- **WORK ITEM**
Could you write out the listing below exactly as it stands, leaving out the pictures?

- **RAW DATA**
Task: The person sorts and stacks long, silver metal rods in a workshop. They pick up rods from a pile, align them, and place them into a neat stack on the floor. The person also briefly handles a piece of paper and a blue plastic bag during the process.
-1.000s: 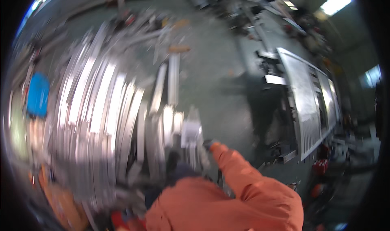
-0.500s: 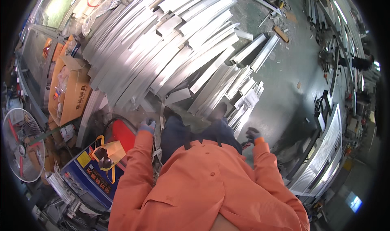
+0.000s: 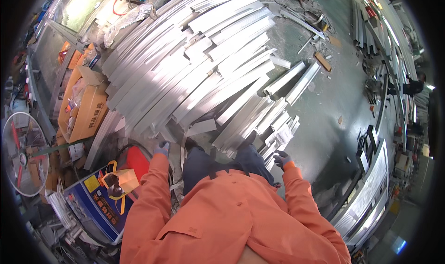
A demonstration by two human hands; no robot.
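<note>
My left hand (image 3: 162, 147), in a greyish-blue glove, hangs beside my left thigh near a red rounded thing (image 3: 137, 161). It appears to hold nothing, its fingers loosely bent and partly apart. At my right thigh, my gloved right hand (image 3: 281, 158) has its fingers bent and apart, also with nothing visible in it. It is nearest to the right-hand end of the metal pile. In front of my feet a broad heap of long silver metal profiles (image 3: 185, 74) lies on the floor, the pieces overlapping at a slant.
To my left are an open cardboard box (image 3: 88, 113), a white-caged fan (image 3: 24, 155) and a blue box (image 3: 95, 203) carrying sunglasses (image 3: 114, 185). Frames and panels (image 3: 371, 185) lean at the right. A small brown block (image 3: 323, 61) lies on the green floor (image 3: 324, 111).
The view has shifted slightly, so the pile sits a little lower. My right hand has come in closer to my thigh; my left hand stays by my side.
</note>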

- **RESPONSE**
Task: The person sorts and stacks long, silver metal rods in a workshop. They pick up rods from a pile, align them, and place them into a neat stack on the floor. The person also briefly handles a piece of paper and a blue plastic bag during the process.
-1.000s: 
-0.500s: 
+0.000s: 
A demonstration by two human hands; no robot.
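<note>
My left hand (image 3: 162, 147), in a greyish-blue glove, hangs beside my left thigh near a red rounded thing (image 3: 137, 161). It appears to hold nothing, its fingers loosely bent and partly apart. At my right thigh, my gloved right hand (image 3: 281, 158) has its fingers bent and apart, also with nothing visible in it. It is nearest to the right-hand end of the metal pile. In front of my feet a broad heap of long silver metal profiles (image 3: 185, 74) lies on the floor, the pieces overlapping at a slant.
To my left are an open cardboard box (image 3: 88, 113), a white-caged fan (image 3: 24, 155) and a blue box (image 3: 95, 203) carrying sunglasses (image 3: 114, 185). Frames and panels (image 3: 371, 185) lean at the right. A small brown block (image 3: 323, 61) lies on the green floor (image 3: 324, 111).
The view has shifted slightly, so the pile sits a little lower. My right hand has come in closer to my thigh; my left hand stays by my side.
</note>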

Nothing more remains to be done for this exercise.